The topsy-turvy conditions saw a pleasing shake up of the grid. Several times throughout FP3 and FP4, there were Aprilias and KTMs featuring at the front.

Aleix Espargaro is a known quantity, quick enough to surprise, though his problem has been more bike reliability than anything else. But Pol Espargaro is looking more and more like a top 10 finisher on the KTM, and Mika Kallio’s wildcard is almost as stellar as his performance in Austria at the moment.

Kallio’s performance is in stark contrast with permanent rider Bradley Smith. Smith has struggled through 2017, his mind stuck firmly in development mode rather than trying to concentrate on the races. That needs to change soon, yet his job looks to be safe.

Senior KTM staff were talking about Smith in terms that indicated he would be riding for the factory team in 2018, rather than being replaced by Mika Kallio as had been mooted by some of the same senior staff after Austria.

Kallio has certainly outperformed Smith so far this weekend, as has Pol Espargaro, but the comparison is a little more complex than that.

As is the case with Aprilia, where Sam Lowes is on a different spec machine to Aleix Espargaro, and stuck with the older, ineffective aerodynamic fairing, Smith has not had the upgrades which both Kallio and Pol Espargaro have had.

This weekend, Kallio and Pol both have a new chassis, which is meant to make the bike easier to turn. This, in turn, eases the stress on the rear tire, as the riders can pick the bike up earlier and get it on to the fat part of the tire.

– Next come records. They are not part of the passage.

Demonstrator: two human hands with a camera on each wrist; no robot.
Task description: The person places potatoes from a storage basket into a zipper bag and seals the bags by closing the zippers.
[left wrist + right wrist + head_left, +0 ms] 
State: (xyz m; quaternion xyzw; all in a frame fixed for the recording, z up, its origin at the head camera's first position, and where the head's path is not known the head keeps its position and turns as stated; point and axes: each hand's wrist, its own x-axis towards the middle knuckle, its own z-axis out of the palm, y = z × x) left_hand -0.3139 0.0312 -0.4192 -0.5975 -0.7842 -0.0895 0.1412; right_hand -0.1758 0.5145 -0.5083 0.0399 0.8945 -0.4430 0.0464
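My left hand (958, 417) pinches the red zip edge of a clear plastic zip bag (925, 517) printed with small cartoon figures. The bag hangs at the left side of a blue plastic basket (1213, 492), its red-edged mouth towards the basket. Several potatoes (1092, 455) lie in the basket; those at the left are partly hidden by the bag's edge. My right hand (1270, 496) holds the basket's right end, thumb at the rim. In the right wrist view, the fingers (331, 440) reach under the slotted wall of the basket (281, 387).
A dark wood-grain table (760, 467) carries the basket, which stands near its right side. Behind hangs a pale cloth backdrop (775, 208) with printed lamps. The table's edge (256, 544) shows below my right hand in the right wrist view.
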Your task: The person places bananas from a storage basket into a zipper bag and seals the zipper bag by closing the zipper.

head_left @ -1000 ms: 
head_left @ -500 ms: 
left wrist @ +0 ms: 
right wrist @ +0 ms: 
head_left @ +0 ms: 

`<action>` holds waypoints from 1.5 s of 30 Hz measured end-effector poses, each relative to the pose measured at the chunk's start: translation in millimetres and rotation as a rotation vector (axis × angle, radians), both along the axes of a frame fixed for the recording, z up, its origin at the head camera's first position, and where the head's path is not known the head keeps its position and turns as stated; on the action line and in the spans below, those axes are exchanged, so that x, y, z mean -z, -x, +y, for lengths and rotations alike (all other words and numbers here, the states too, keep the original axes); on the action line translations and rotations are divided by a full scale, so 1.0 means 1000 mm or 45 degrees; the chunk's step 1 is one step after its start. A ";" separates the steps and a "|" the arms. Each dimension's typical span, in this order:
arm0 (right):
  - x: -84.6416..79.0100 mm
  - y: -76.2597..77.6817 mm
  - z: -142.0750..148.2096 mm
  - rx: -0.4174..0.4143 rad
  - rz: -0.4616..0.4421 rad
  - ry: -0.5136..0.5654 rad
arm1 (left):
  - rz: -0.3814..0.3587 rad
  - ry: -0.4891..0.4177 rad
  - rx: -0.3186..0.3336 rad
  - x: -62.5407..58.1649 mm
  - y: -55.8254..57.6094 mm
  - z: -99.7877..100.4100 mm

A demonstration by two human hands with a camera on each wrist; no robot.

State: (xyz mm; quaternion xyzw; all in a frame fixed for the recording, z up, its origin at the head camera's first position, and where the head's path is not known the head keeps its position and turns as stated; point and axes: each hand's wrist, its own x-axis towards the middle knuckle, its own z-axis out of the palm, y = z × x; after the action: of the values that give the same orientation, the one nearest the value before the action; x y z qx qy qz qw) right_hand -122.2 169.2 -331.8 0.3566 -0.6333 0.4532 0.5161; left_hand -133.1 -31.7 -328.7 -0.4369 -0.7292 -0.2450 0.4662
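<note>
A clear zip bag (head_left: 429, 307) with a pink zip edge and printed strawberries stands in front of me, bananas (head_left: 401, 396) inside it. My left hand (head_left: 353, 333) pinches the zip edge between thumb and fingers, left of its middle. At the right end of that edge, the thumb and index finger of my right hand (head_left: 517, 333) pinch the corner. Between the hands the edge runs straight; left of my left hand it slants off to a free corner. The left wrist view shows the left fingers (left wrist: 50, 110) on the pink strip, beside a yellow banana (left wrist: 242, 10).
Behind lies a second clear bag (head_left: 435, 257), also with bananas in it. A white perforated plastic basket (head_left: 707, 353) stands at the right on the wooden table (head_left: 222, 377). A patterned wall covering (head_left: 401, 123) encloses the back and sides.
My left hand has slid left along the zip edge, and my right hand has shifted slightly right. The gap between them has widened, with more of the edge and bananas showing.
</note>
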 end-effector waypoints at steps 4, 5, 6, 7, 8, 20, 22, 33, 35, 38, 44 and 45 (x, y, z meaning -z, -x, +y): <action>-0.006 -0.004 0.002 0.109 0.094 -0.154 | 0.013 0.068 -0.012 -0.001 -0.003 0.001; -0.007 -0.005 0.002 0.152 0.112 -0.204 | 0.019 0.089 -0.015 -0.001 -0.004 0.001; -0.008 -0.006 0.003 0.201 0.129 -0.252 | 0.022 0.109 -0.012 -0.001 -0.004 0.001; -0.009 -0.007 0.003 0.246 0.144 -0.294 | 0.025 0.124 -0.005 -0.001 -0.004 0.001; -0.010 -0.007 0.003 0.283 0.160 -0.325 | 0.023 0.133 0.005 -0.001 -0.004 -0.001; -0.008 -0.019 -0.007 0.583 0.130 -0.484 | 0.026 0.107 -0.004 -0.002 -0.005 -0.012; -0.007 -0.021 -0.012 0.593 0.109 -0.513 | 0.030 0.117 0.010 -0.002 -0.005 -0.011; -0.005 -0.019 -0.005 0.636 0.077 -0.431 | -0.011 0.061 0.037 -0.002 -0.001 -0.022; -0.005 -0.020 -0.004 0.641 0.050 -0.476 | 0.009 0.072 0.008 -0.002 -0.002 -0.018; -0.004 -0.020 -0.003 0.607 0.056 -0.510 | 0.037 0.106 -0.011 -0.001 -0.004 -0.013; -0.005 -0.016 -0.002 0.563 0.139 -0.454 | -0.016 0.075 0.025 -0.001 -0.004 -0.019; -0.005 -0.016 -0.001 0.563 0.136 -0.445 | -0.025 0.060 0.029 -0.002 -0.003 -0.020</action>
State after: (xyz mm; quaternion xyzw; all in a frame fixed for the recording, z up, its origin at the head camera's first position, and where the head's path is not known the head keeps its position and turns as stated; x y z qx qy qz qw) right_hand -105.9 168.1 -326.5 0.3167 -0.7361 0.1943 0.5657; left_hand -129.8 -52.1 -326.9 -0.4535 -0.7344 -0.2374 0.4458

That means the tires last longer, the edge being consumed at a lower rate. More tire at the end of the race means much better lap times, and a much better look.

So the good news is that KTM are making amazing strides forward in their development. The bad news is that such rapid strides are not being shared equally among the team. Bradley Smith needs to grit his teeth and bear down.

No one can hear a rider’s complaints from the back of the grid. Smith is capable of better. But being capable isn’t enough: he also has to deliver.